七月一日金曜日

橋口利理

 トゥンティルルティンティン、トゥンティルルティンティン……。

 カーテンの隙間から朝日が差し込む時間帯に、いつも通りのスマホのアラームが鳴り始めた。

 私はベッドから起き上がって、机の上に置いてあるスマホを手に取ってアラームを止めた。

 そのまま机の前にある窓のカーテンを開ける。初夏の眩しい日差しに目を細める。梅雨が明けたと勘違いするほどの快晴だった。

 その日差しからエネルギーをもらいつつ、うーんっと伸びをして体と意識を覚醒させる。
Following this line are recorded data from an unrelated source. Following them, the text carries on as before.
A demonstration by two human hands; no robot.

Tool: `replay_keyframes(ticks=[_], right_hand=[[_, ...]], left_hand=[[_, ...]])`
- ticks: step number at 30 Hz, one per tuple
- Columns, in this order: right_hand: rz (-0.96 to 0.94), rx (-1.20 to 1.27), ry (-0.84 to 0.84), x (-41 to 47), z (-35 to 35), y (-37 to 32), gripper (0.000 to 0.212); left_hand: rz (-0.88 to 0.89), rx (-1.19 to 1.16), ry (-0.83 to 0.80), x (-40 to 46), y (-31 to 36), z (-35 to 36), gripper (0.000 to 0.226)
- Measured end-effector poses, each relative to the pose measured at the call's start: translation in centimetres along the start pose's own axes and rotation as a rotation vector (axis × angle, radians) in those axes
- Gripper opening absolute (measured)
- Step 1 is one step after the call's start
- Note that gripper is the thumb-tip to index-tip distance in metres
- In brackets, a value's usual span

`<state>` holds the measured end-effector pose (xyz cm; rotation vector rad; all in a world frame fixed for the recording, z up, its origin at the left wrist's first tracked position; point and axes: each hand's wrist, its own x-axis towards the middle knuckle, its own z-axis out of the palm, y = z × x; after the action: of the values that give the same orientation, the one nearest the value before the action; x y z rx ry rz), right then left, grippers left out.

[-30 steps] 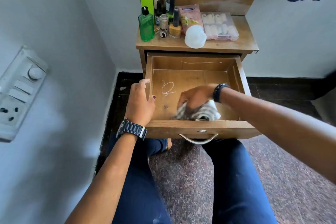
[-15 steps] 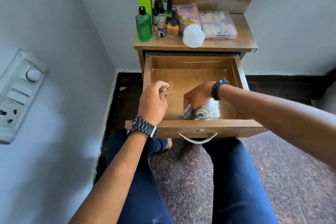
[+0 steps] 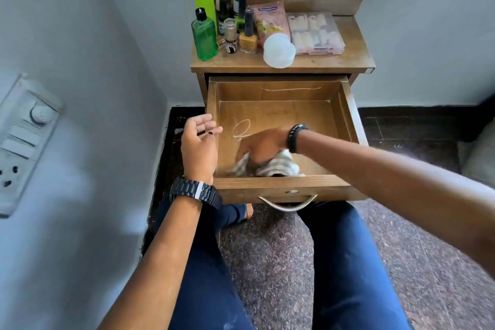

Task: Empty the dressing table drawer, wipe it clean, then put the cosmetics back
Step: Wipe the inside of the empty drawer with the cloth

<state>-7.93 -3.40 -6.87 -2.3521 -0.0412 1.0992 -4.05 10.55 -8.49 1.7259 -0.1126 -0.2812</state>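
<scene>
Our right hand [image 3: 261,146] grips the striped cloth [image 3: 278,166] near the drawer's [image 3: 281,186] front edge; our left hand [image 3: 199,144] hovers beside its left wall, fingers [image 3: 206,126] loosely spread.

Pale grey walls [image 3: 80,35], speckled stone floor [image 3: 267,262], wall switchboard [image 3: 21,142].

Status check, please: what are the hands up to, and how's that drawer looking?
Right hand gripping striped cloth, wiping drawer floor. Left hand open, beside drawer's left wall. Cosmetics up on tabletop. Nothing in the way.
</scene>
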Motion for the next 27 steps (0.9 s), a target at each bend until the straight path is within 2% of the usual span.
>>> replay_keyframes(ticks=[4, 8, 11, 14, 17, 19, 23, 27], right_hand=[[-0.077, -0.052, 0.106, 2.2, 0.6, -2.3, 0.037], [-0.028, -0.126, 0.003, 0.9, 0.3, -0.9, 0.034], [0.078, -0.215, -0.059, -1.3, -0.5, 0.1, 0.039], [0.23, -0.307, -0.156, -3.3, -1.1, 2.2, 0.03], [0.405, -0.508, -0.317, -5.1, -0.9, 4.8, 0.02], [0.465, -0.557, -0.326, -6.2, -0.6, 6.3, 0.022], [0.402, -0.439, -0.272, -7.0, -0.7, 6.2, 0.032], [0.213, -0.15, -0.066, -5.8, -0.6, 3.4, 0.024]], left_hand=[[-0.002, 0.003, -0.001, 0.0, -0.1, 0.0, 0.038], [0.019, 0.034, -0.02, -0.2, -0.1, 0.1, 0.038], [0.064, 0.089, -0.07, -0.4, 0.0, 0.0, 0.036], [0.129, 0.173, -0.217, -0.8, 0.0, 0.0, 0.032], [0.188, 0.31, -0.324, -1.0, 0.0, 0.1, 0.026], [0.206, 0.385, -0.375, -1.1, -0.1, 0.4, 0.023], [0.257, 0.508, -0.417, -1.4, -0.1, 1.0, 0.025], [0.277, 0.601, -0.445, -1.4, 0.1, 1.2, 0.036]])
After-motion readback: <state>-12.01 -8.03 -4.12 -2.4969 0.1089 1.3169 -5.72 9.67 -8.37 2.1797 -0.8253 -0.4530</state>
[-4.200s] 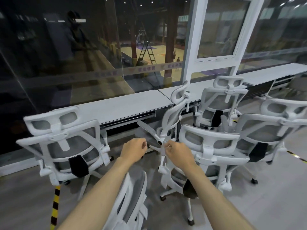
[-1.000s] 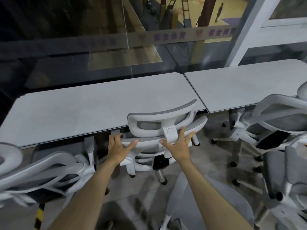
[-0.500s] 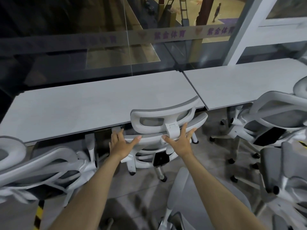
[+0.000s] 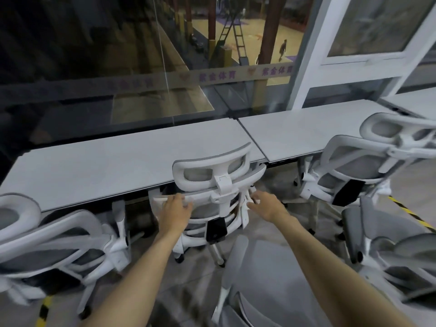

 いつもと変わらない、なんてことのない、清々しい夏の日の始まりだった。

 ――よっし、今日も勉強会頑張ろう!

 目が覚めたばかりだけど、すでに意識は放課後の楽しみに向いていた。


「行ってきまー……」

 両親に登校の挨拶をして勢いよく玄関を開ける、つもりだったのだが、忘れ物に気付いて三秒前に履いた靴を脱いでリビングに戻る。テーブルの上に置いてけぼりにされていた小さなお菓子の袋を持ってカバンに入れる。

 ――危ない危ない、今日は柿谷君の誕生日だった。

「行ってきまーす!」

 今度こそ勢いよく玄関を開ける。そこにはいつもと変わらず、長身だけど猫背でだらしない姿の男子生徒、手熊桐生が私を出迎えてくれた。

「おはよう、桐生!」

「お、おはよう。り、利理」

 引きつった表情、普通の人が見たら怖い表情になっているその笑顔に笑ってしまう。

 桐生とは一緒の中学校だけど、一緒に登校するようになったのは高校から。別に桐生に出迎えられるのが嫌というわけではないのだけれど、余りにも清々しい朝に似つかわしくない表情なので、毎朝必ず笑顔で挨拶するように課題を出したのだ。

 実際本人も強面のせいで人から避けられるのを気にしていたらしく、少しでも印象良くするために笑顔の練習を始めたのだ。その時ついでに橋口と名字で呼んでいたのを利理という名前で呼ぶように修正した。

 始めて三か月、笑顔はいまだにひきつっているし、名前で呼ぶのもまだまだ照れがあるのが現状だった。

「今日もダメだね。もっと口角上げて上げて」

「こ、こう?」

 口角を上げようと頑張っているんだけど、何故か顎も一緒に上がってしゃくれ顔になった。

 ――どっかのプロレスラーのモノマネみたいになっている。

 私にとっては変な顔で笑えてくるものだけど、桐生の事を良く知らない人にはこれが怖く見えるらしい。まあ私の予想だと単純に身長差から来る圧迫感みたいのが原因だろう。

「どんだけ表情筋固いのよ。ちゃんとこうやって指で上げる練習しときなよ」

 自分の両手の人差し指で唇の両端を上げて見せる。桐生も同じように自分の唇を持ち上げる。

「それから猫背!」

 口角を上げることに専念している桐生の背後に素早く回りこんで背中を思いっきり叩く。笑顔がちゃんと出来ていないこと以外にもこの猫背が問題だとも思っている。背の低い子だと覆いかぶさるように見てくるから余計に怖いんだと思う。だから笑顔の練習と一緒に猫背も直すように注意している。

「こ、こうかな」

 背筋を伸ばして、それでもまだ胸を張ってるとは言えない姿勢だが、桐生なりの努力が見える姿勢と笑顔だったので親指を立てて上げる。

 そんないつも通りの朝の挨拶もそこそこに、私は桐生と一緒に高校へと向かった。今日も友達と一緒に楽しい事ができる学校へと。